Finalement je me rends compte que tous sont italiens ! Ce n’est pas anodin car ma passion pour le design et ma sensibilité artistique sont nées et se sont développées en Italie. Milan est d’ailleurs une ville qui m’inspire beaucoup et dans laquelle je m’imaginerais vivre et travailler.
Tu es un enfant du pays et tu y retournes régulièrement, quel rapport entretiens-tu avec cette ville?
Venise est la ville de mon enfance mais mon rapport avec elle demeure assez conflictuel.
Comme de nombreux jeunes vénitiens expatriés, je suis quelque peu désabusé mais d’un autre côté j’éprouve une affection particulière pour Venise et je finis toujours par mesurer la chance que j’ai d’être là à chacun de mes voyages.
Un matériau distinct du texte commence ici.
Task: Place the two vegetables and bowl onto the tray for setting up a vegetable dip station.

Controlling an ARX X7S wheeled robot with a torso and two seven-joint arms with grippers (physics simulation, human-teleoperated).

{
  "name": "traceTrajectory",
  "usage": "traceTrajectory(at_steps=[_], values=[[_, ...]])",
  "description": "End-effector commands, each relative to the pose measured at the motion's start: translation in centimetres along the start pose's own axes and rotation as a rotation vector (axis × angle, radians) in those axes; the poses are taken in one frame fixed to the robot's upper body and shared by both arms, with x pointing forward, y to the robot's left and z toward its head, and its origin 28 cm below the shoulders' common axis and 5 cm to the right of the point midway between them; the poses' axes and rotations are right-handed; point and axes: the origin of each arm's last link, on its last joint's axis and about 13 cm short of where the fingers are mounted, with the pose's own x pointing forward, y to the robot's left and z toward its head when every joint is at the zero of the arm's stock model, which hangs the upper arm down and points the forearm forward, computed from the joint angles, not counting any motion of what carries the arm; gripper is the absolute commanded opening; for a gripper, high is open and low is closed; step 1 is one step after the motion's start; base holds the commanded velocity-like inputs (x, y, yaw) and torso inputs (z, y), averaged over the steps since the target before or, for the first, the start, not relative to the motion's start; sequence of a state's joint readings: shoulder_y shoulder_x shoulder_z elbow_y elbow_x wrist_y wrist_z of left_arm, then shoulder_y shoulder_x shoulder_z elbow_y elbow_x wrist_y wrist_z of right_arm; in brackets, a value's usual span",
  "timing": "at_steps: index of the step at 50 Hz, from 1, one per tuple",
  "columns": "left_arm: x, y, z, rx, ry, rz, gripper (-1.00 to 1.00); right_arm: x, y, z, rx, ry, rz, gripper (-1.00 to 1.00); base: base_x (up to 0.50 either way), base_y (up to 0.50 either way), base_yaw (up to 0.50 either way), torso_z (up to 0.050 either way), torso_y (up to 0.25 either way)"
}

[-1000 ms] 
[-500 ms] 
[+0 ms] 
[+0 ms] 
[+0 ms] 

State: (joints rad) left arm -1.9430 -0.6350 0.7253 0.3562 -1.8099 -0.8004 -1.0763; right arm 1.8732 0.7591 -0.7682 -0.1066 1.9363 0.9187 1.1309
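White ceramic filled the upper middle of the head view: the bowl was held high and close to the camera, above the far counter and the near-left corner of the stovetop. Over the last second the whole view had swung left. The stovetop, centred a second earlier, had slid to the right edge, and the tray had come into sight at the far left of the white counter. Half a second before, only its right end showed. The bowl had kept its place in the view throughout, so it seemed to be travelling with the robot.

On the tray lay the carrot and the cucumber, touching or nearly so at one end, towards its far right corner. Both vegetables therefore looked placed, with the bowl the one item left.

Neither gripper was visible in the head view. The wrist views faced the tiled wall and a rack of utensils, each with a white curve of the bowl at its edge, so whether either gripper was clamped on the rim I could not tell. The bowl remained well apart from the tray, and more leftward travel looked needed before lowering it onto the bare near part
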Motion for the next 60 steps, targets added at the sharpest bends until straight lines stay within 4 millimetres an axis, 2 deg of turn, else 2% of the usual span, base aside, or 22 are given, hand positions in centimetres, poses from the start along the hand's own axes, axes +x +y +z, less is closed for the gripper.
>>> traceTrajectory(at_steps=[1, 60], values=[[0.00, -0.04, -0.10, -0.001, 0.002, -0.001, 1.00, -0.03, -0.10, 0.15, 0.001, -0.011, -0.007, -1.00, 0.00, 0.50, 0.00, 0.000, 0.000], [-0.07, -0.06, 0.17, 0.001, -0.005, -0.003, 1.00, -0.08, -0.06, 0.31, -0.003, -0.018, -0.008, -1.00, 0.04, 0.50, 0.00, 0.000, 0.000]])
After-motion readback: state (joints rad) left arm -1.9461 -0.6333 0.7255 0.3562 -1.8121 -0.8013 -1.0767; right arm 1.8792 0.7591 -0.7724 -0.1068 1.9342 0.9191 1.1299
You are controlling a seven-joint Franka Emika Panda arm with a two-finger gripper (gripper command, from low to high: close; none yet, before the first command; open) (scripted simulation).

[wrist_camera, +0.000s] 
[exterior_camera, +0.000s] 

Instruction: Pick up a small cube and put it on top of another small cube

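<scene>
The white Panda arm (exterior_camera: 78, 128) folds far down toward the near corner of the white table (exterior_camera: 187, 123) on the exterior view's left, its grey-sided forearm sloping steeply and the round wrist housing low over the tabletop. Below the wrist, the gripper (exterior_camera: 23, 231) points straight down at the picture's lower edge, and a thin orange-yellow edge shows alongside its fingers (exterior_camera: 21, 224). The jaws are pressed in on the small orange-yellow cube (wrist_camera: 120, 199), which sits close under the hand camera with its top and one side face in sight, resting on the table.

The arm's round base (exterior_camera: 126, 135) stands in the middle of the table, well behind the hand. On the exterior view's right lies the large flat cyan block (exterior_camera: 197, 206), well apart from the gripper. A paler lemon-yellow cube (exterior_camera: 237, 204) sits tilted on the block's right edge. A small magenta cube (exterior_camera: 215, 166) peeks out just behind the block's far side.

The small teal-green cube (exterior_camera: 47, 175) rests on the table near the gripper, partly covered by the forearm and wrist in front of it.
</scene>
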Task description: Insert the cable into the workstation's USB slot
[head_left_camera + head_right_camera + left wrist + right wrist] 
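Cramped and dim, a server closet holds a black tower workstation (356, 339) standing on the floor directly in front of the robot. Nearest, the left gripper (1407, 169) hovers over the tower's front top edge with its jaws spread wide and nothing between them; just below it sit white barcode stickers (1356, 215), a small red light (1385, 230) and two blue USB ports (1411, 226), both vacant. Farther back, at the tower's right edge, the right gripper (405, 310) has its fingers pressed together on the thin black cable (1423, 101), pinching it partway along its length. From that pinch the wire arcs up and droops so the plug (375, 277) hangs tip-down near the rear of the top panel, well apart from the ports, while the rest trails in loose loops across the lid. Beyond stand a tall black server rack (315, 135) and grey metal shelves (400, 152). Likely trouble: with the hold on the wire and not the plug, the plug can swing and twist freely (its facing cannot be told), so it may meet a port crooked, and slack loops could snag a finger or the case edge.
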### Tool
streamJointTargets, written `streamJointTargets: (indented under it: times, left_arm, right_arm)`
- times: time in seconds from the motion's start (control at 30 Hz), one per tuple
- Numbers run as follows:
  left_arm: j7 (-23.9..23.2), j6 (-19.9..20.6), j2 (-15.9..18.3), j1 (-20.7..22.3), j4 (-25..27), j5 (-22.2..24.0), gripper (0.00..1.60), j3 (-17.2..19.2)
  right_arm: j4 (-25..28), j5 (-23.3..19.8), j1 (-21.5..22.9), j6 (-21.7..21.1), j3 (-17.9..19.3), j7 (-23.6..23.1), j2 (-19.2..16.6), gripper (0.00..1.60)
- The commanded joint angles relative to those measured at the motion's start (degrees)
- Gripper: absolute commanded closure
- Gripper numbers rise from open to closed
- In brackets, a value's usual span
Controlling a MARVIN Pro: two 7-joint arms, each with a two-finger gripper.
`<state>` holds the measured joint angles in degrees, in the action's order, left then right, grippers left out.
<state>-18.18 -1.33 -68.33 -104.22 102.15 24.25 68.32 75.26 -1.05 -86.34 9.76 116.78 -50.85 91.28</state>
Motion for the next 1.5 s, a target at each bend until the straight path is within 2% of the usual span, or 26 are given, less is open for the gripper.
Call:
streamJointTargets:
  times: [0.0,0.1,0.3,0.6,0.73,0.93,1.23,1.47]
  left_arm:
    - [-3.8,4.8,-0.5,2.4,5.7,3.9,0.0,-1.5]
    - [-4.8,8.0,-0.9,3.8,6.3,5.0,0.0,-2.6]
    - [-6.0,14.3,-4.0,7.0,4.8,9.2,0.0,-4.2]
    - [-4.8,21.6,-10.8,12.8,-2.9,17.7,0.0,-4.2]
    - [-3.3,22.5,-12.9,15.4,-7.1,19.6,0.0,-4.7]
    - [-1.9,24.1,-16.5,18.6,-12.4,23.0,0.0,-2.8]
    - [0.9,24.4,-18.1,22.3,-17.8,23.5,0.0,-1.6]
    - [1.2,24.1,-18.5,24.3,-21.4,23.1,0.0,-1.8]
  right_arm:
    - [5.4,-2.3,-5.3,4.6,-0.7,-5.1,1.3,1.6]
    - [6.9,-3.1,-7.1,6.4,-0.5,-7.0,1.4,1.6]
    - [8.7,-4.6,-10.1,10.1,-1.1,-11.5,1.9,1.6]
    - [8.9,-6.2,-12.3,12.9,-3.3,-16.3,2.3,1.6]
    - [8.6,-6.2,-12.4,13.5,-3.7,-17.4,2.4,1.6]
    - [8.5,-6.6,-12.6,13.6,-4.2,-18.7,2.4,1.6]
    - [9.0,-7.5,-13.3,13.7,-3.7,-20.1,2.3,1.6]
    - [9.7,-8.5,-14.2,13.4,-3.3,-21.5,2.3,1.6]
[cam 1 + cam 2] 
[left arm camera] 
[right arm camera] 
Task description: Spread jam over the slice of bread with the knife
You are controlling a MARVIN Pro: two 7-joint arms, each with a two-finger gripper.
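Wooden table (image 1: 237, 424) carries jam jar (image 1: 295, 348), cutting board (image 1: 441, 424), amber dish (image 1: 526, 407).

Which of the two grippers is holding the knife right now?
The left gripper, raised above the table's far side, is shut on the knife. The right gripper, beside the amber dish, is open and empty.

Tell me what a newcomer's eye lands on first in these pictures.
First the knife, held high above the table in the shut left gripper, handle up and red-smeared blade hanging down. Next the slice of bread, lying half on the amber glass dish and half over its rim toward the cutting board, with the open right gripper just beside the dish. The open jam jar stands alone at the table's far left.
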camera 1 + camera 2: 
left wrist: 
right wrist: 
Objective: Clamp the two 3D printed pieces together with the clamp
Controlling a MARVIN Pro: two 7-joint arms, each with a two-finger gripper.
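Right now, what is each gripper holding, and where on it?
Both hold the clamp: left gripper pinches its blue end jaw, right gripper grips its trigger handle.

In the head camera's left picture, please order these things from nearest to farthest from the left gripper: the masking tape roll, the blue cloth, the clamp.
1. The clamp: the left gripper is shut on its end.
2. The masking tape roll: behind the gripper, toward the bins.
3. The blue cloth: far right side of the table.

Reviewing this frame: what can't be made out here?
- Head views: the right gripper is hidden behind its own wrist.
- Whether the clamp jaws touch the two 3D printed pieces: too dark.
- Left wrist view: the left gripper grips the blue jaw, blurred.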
J’aime y séjourner quelques jours mais souvent avec ce besoin de repartir pour mieux revenir. L’insularité créé quelque chose de magique et de très étriqué en même temps. Elle façonne indubitablement les mentalités des vénitiens pure souche qui sont parfois un peu suffisants et suspicieux vis-à-vis des « foresti » (entendez tout ce qui vient de l’extérieur, ce qui est au-delà du Ponte della Libertà, reliant Venise à la terre ferme). Financièrement, ils ont pourtant bien besoin du tourisme…
Quelles adresses aimerais-tu partager ?
A quelques enjambées du Campo della Celestia à Castello, un endroit tout simple que j’adore pour une balade hors des sentiers battus : l’Arsenal. J’aime le charme des Tese, ces grands hangars de pierre et de fer crénelés où se construisaientjadis les galères vénitiennes et j’ai un vrai coup de cœur pour la passerelle toujours déserte qui relie les deux embarcadères de vaporetto Bacini et Celestia. On éprouve une légère sensation de vertige et on a l’impression d’être au bout du monde, c’est assez poétique. Lorsque la météo est clémente on peut même apercevoir les Dolomites et ça, ça n’a pas de prix !
Un parcours type ?
Ma casa se situe campo Santa Margherita donc le circuit est forcément très personnel. Je prends mon petit déjeuner chez Tonolo, une pâtisserie culte où toute ma famille se régale avec leurs succulentes meringues. Chez nous, il y a vraiment un avant et un après Tonolo – comme le disait justement la mère d’une très bonne amie de la famille c’est « un benefattore dell’umanità ».
La patisserie Tonolo est un benefattore dell’umanità.
Honnêtement, je m’aventure en ville assez rarement car les hordes de touristes rendent parfois la circulation un peu pénible. Généralement, c’est pour aller chez Dittura, où je fais un carnage de furlane, avec une prédilection pour les couleurs vives quand la disponibilité des tailles le permet. Et je respecte scrupuleusement la règle qui consiste à changer régulièrement le pied droit avec le pied gauche ! Occasionnellement, j’aime retourner au musée de Ca’Rezzonico, notamment pour revoir les saynètes XVIIIème de vie vénitienne peintes par Pietro Longhi, assez amusantes. Pour rester dans le local, je devrais ensuite avaler un tramezzino, par exemple au Caffé rouge du campo Santa Margherita, mais en réalité je préfère fuir un peu la place et m’installer au Chioschetto qui fait des piadine tout aussi bonnes. Ça se trouve le long du canal de la Giudecca, sur les Zattere, probablement le plus bel endroit pour se promener à Venise, en espérant qu’un énorme bateau de croisière ne vienne pas gâcher le plaisir…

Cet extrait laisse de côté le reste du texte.